Stored items from a collection:
-- Opening Marker --
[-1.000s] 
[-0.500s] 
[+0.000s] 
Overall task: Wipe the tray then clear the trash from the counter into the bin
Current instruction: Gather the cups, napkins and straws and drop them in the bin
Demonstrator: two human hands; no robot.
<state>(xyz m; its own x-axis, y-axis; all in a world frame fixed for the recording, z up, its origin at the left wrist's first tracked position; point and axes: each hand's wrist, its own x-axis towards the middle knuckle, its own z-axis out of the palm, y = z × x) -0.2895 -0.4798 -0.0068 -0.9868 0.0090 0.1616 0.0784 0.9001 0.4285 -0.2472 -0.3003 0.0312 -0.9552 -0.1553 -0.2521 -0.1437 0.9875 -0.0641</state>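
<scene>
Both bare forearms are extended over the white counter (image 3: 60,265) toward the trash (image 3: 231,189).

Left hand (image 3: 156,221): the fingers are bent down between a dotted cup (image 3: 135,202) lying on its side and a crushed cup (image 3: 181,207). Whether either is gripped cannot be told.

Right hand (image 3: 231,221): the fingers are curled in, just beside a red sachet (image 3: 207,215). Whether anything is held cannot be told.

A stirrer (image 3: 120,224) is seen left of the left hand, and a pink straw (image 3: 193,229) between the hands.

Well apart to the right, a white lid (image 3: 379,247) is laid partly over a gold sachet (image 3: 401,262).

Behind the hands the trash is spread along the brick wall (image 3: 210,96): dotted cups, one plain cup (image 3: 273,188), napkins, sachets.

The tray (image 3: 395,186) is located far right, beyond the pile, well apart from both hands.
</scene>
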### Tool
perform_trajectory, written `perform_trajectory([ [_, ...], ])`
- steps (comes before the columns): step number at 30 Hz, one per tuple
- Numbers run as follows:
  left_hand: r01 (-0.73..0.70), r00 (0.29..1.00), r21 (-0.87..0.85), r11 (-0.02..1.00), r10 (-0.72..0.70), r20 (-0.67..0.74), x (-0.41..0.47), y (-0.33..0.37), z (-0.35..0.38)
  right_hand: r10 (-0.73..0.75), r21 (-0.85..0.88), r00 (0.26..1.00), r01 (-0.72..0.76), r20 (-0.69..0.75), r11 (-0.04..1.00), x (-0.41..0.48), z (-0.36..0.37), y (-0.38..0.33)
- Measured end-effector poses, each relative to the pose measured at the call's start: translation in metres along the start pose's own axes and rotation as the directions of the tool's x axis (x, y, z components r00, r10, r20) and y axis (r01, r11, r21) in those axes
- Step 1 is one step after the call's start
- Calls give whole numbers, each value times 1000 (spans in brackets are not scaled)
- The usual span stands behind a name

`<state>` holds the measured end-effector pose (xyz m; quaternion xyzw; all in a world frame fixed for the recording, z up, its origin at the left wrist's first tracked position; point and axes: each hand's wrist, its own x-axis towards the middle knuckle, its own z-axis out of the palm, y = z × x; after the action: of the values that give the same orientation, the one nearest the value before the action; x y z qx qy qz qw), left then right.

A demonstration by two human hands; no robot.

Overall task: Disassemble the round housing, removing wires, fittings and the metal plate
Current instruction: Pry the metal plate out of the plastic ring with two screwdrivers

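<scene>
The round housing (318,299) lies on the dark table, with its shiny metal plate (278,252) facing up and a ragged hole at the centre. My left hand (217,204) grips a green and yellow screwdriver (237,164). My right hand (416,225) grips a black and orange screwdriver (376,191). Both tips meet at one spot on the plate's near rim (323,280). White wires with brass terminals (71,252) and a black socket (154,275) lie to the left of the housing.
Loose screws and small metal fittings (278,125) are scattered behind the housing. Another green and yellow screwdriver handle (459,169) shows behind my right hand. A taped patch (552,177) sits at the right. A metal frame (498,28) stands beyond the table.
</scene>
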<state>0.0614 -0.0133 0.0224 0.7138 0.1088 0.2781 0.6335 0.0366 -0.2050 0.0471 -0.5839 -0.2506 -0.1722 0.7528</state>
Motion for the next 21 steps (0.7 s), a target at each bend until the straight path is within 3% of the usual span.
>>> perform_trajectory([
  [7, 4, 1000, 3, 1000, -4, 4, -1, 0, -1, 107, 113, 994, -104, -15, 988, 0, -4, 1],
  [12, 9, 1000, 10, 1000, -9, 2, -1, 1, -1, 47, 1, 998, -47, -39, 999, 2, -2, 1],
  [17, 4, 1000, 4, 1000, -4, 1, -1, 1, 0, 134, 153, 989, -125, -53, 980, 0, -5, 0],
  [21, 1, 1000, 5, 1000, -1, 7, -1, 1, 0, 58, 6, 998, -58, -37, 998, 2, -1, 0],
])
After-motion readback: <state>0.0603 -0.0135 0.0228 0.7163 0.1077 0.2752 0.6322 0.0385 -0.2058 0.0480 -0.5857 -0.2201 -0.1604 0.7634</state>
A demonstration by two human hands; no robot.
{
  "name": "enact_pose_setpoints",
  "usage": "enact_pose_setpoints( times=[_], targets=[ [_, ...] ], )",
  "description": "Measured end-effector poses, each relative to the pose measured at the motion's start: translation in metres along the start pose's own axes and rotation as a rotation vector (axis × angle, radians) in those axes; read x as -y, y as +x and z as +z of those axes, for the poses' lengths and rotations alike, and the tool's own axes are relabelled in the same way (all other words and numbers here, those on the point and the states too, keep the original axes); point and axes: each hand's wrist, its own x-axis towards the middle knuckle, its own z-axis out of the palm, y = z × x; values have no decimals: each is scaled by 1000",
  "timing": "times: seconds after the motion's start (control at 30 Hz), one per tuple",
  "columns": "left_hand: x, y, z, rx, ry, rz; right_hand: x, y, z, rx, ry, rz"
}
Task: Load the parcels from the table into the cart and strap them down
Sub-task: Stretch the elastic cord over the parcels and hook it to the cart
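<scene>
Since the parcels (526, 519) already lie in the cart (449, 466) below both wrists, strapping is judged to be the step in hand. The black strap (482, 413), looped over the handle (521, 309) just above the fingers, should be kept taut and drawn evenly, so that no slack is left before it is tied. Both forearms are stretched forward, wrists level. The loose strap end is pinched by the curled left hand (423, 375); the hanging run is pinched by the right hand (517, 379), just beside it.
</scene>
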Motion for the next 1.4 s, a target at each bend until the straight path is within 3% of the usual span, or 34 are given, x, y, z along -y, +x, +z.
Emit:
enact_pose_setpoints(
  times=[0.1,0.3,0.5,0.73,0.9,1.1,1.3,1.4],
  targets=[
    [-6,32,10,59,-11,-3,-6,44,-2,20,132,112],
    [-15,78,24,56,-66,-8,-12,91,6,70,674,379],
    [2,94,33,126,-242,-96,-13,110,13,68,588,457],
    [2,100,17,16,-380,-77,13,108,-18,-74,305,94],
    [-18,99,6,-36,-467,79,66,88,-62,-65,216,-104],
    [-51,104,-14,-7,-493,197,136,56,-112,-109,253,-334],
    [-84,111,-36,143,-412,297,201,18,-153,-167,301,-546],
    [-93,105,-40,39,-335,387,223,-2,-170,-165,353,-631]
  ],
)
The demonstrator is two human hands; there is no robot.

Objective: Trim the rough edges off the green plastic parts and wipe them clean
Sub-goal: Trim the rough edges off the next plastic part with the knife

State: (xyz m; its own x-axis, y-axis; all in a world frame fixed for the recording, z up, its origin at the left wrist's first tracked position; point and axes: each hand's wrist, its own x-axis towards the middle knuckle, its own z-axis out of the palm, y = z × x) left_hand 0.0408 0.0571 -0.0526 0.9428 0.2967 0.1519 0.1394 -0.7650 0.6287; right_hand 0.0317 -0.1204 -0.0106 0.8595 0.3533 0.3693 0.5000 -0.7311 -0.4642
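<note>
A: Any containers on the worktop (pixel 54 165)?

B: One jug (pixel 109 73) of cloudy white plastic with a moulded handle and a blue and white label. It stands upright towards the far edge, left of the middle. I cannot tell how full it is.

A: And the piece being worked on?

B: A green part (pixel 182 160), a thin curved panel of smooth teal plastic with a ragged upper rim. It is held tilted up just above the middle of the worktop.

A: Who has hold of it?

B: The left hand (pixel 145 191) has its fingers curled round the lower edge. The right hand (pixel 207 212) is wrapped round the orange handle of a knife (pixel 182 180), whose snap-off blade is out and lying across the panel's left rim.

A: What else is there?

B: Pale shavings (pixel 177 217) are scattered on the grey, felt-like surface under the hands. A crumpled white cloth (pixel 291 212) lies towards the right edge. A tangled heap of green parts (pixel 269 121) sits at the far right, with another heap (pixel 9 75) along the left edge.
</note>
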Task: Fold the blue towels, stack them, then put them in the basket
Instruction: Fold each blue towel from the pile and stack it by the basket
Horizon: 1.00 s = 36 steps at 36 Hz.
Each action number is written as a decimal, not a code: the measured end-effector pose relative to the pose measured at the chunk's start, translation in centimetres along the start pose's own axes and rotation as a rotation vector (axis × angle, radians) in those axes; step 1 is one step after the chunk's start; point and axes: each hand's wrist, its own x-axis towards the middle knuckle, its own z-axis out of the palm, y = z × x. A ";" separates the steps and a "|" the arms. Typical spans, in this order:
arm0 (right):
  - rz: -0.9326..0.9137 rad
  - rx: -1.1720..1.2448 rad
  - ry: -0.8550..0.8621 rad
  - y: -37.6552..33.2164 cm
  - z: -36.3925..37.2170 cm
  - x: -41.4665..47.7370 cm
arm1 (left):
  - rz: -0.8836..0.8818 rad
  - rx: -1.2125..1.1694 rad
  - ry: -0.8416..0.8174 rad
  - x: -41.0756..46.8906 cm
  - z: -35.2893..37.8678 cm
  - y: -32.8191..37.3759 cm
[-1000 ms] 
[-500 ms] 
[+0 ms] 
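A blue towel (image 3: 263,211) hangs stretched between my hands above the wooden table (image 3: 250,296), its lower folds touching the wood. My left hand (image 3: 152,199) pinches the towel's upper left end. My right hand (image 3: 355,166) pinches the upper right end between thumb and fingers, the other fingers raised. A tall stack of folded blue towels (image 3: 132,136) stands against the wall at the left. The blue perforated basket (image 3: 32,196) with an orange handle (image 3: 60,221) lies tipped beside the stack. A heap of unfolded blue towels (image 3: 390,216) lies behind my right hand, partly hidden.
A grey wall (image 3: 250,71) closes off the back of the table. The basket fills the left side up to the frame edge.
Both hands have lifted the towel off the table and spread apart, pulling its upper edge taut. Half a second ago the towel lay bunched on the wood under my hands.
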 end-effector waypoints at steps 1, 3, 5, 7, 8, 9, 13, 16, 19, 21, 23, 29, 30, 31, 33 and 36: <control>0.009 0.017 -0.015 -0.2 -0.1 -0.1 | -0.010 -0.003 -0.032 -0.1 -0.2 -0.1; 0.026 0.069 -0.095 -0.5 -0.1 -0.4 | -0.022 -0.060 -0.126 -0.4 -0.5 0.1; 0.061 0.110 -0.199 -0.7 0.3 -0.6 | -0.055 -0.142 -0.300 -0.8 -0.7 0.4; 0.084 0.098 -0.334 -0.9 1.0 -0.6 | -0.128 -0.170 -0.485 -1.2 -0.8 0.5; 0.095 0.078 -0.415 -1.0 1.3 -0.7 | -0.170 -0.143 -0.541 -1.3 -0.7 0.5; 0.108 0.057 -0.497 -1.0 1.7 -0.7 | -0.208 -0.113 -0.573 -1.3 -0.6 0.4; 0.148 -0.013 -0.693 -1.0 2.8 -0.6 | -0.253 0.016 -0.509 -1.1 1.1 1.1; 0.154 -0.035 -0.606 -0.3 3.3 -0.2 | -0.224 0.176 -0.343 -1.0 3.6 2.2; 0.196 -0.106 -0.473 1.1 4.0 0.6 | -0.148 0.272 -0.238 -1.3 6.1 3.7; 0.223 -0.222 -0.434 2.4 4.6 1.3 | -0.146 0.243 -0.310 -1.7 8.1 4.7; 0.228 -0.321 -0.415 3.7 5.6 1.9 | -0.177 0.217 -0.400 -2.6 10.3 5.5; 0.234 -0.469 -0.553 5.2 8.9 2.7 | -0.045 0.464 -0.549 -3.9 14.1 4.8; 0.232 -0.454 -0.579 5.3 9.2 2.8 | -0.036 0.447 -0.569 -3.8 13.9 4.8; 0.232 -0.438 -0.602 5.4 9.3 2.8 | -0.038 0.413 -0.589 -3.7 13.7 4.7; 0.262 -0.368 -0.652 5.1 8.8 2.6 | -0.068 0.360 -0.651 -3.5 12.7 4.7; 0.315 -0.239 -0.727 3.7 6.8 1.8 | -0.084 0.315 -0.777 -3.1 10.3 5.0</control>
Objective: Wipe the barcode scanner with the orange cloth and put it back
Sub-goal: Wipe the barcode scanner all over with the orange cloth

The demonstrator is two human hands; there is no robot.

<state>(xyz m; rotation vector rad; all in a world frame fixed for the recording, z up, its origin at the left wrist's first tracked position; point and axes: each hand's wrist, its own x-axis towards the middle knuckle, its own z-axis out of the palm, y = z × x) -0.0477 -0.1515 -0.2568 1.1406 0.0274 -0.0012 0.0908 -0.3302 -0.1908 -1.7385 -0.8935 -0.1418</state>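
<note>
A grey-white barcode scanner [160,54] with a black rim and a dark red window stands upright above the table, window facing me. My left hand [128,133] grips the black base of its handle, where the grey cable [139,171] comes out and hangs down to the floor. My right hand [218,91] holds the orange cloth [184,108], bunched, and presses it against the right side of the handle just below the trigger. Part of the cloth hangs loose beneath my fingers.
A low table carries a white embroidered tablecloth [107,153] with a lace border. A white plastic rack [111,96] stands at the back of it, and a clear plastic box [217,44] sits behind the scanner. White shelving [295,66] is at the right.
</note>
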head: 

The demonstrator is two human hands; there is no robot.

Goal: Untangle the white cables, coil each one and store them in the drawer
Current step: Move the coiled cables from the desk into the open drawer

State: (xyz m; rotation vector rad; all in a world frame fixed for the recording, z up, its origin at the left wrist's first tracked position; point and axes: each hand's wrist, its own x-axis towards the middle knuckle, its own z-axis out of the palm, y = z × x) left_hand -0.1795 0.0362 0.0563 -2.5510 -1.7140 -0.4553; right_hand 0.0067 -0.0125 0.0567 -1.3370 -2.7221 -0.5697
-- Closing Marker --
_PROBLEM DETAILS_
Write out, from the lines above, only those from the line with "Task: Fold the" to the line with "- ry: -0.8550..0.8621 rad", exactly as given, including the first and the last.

_PROBLEM SOLUTION_
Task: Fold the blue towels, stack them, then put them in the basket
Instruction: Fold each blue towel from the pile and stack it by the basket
Horizon: 1.00 s = 36 steps at 36 Hz.
Each action number is written as a decimal, not a code: the measured end-effector pose relative to the pose measured at the chunk's start, translation in centimetres along the start pose's own axes and rotation as a rotation vector (axis × angle, radians) in those axes; step 1 is one step after the chunk's start; point and axes: each hand's wrist, its own x-axis towards the middle knuckle, its own z-axis out of the palm, y = z × x. A ";" separates the steps and a "|" the arms. Typical spans, in this order:
arm0 (right):
  - rz: -0.9326..0.9137 rad
  - rx: -1.1720..1.2448 rad
  - ry: -0.8550..0.8621 rad

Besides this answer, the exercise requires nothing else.